The human experience is one of highs and lows, for sure. But, for women, Mother's Day is once of such extremes that it cannot go unsaid. The beauty in the pain, the light in the dark, the goodness in the lessons of fear and doubt. Both the answered and unanswered prayers. The celebrations and disappointments. The laughing and the crying. The living and the dying.

_____________________


I read Proverbs 31 to my children yesterday as we wrapped up online church before heading out to celebrate Mother's Day with Stan's side of the family. My take home message to my children was not one to describe how I embodied these traits (though that is my deepest heart desire), rather of the importance of knowing what the Bible says and letting the good words of God remain on repeat in their hearts and minds.


The steadfast truth of God's word promises to give us hope and a future (Jeremiah 29:11), to fill our stomachs with daily manna (Exodus 16) and to allow our fig trees to bud in His due time (Habakkuk 3:17). Translation - our deepest heart longings as women and as mothers (and as all people for that matter!) are all fulfilled in the Bible. "God is good, He is good to us and He is good at being God" (wise words from one of my favorite Christian women, Lysa Terkeurst). You should check out her story of faith and trust in God...


Wherever you are in your life's journey, God's word, when accepted as truth you can count on, will not only be your comfort, but also your guide. The way of this world is fast-paced, reliant on instant gratification and flooded with the temptation to believe that we hold our own destiny so we better get to making that happen for ourselves- and in a hurry. As a contrast, the Bible shares hope in God's plan for our life journeys and promise of ultimate healing and fulfillment in eternity with Him with daily trust, one step at a time.

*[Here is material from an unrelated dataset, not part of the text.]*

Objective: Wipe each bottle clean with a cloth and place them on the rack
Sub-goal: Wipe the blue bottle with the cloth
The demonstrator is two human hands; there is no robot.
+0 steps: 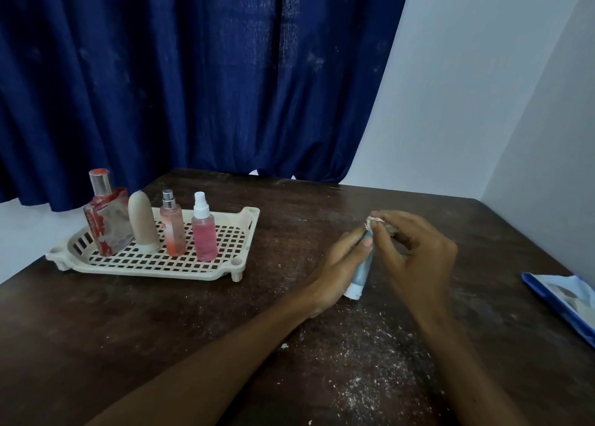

The Bible is more than a book of rules, rather it is a book for the broken hearted, the lost, the grieving, those wanting more. It is a book that makes the reality of pain in this world one that is understood, embraced and allowed to live and breathe.


Just like my hope for my children on Mother's Day, my hope for each of you is that you would know the goodness of God through the truth of His word. Good times and bad, there is always a plan, always hope and always a bright light at the end of whatever your dark tunnel is. We all have them, friends. And we are all welcomed by God to snuggle into his chest and exhale as we release our trying into His more than capable loving and trustworthy hands.